Streit um die UNRWA gehört seit jeher zum politischen Alltag, was wohl strukturell unvermeidlich ist, weil sich in ihr und um sie herum die eine Seite des israelisch-palästinensischen Konflikts organisiert. Ärger gab es häufig etwa wegen der Schulbücher, die das Hilfswerk in seinen Schulen nutzt und in denen sich antisemitische Inhalte fanden. Nun verwendet die UNRWA die Schulbücher der Länder, in denen sie tätig ist – die des Libanons, Syriens, Jordaniens oder der Palästinensischen Nationalbehörde. Ihre Verteidiger fragen zudem oft, ob man Menschen, die unter einer Besatzung leben, vorwerfen kann, dass sie die Besatzungsmacht nicht in den schönsten Farben preisen. Allerdings fragt sich auch, ob man deshalb wirklich Kindern »die Juden« pauschal als korrupte »Feinde des Islam« präsentieren muss, die mit ihrer Finanzmacht angeblich die Welt beherrschten – und das in Büchern, die in der Regel nicht reflexhaft, sondern mit reiflicher Überlegung produziert werden.

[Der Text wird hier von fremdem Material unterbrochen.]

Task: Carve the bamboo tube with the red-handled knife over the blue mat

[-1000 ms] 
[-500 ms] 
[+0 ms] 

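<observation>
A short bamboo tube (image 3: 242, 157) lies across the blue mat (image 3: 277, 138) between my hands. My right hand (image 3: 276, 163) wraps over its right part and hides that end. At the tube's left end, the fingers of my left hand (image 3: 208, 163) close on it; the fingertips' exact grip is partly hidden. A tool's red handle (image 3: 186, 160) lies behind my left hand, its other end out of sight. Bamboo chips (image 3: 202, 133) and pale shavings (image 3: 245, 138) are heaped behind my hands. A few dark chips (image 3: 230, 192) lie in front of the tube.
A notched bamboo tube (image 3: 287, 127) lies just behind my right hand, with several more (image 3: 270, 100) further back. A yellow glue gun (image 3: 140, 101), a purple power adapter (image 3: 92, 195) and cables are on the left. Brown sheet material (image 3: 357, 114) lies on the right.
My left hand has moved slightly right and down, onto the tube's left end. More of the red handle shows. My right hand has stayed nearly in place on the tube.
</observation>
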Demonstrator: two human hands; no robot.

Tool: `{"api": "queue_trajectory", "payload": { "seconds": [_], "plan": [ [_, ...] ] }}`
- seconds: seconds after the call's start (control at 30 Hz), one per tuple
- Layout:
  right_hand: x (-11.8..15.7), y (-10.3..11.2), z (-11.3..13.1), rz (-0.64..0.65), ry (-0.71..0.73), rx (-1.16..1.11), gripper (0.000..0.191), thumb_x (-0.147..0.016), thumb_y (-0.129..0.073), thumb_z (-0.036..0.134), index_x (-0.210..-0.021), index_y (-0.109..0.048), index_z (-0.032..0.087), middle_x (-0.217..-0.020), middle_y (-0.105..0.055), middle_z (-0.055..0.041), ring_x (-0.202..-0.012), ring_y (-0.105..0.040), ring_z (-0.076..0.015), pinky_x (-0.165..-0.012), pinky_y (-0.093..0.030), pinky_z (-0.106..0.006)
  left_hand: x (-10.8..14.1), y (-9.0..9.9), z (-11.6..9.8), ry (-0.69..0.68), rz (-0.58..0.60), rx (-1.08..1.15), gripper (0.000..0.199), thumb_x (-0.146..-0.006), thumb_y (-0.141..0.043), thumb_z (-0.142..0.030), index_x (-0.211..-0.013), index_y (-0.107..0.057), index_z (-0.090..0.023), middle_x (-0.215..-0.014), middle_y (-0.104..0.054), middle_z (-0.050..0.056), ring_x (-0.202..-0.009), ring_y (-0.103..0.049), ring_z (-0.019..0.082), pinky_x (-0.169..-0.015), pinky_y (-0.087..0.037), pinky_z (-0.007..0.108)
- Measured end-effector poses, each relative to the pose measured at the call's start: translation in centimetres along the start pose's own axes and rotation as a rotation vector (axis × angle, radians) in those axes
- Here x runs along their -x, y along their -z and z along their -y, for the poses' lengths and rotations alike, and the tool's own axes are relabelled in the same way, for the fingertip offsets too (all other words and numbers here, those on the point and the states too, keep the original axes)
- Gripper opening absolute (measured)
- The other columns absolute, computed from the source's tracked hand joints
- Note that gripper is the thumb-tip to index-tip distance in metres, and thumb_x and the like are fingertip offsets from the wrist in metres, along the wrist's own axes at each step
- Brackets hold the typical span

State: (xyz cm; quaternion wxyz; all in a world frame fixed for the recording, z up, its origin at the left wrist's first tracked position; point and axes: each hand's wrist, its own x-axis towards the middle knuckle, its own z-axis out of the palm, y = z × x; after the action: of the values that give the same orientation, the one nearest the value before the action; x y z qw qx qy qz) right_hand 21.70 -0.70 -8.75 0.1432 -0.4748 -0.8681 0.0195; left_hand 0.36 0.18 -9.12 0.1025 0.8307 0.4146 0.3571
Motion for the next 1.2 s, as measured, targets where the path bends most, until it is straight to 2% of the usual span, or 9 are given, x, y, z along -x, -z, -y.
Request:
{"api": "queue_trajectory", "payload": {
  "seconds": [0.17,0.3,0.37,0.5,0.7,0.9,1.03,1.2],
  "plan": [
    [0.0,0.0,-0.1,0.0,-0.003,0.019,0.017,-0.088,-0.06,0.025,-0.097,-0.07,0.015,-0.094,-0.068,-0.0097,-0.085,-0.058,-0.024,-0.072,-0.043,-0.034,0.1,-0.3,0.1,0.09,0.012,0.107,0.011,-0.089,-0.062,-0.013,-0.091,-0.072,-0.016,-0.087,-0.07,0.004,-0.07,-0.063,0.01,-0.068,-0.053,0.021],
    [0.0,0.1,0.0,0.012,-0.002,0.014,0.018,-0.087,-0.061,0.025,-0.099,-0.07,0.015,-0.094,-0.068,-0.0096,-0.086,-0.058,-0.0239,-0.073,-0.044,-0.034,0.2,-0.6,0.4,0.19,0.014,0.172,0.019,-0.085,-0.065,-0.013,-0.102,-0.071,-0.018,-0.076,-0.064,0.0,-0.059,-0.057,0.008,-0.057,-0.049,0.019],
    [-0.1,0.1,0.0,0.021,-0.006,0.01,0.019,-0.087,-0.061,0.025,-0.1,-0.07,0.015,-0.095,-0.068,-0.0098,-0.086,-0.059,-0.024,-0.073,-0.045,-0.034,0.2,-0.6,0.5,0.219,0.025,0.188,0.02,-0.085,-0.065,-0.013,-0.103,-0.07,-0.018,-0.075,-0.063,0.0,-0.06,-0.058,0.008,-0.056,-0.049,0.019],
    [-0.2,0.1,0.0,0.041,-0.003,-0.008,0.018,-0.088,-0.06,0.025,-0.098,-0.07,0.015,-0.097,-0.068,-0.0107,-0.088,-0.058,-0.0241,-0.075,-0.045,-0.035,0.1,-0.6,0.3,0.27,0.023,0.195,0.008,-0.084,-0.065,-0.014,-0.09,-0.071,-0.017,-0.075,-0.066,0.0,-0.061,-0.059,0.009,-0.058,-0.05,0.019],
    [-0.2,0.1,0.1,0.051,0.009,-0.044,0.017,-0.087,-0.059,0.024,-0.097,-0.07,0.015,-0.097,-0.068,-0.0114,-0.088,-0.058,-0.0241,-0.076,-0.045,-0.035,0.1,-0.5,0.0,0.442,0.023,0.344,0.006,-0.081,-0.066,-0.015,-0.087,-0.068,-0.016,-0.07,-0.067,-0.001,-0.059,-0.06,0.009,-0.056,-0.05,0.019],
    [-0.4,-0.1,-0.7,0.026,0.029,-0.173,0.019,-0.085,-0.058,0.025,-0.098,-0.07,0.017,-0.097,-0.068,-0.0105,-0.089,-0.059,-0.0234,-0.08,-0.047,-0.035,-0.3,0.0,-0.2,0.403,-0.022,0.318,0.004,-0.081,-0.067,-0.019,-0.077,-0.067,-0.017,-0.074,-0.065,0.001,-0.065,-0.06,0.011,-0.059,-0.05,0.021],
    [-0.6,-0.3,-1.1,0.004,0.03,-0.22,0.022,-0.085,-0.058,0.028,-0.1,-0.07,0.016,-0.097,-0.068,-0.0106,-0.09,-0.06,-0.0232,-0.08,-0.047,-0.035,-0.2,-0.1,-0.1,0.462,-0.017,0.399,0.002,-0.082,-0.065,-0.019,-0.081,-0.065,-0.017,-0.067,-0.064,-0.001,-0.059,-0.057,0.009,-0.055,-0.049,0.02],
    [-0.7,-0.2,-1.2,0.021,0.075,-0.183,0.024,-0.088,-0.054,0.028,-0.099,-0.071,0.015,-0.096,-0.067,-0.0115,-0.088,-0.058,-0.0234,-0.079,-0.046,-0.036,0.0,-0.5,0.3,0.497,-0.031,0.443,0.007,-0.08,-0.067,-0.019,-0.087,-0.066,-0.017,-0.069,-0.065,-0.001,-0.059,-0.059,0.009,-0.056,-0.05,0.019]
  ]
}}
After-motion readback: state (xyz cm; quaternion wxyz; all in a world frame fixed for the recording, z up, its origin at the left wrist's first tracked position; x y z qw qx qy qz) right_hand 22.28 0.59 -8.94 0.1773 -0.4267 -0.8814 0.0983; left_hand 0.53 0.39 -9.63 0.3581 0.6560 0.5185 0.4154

Letztlich wird der Streit um die UNRWA wohl nur mit einer Lösung des Konflikts zwischen Israel und den Palästinensern beizulegen sein. Bis dahin liegt es nahe, dass alle Kräfte – und zu diesen gehört die Hamas – das Hilfswerk auch für ihre Zwecke einzuspannen suchen, wenngleich dessen Leitung glaubwürdig beteuert, die über 30.000 zumeist palästinensischen Mitarbeiter und deren Aktivitäten unter den gegebenen Verhältnissen so penibel wie möglich zu durchleuchten. Auf die Lösung des Konflikts aber hat die UNRWA keinerlei Einfluss; sie verwaltet lediglich seine Folgen. Und das müsste, wer sie auflösen will, ebenfalls tun, mit einer Organisation, die sich in exakt derselben Lage befände.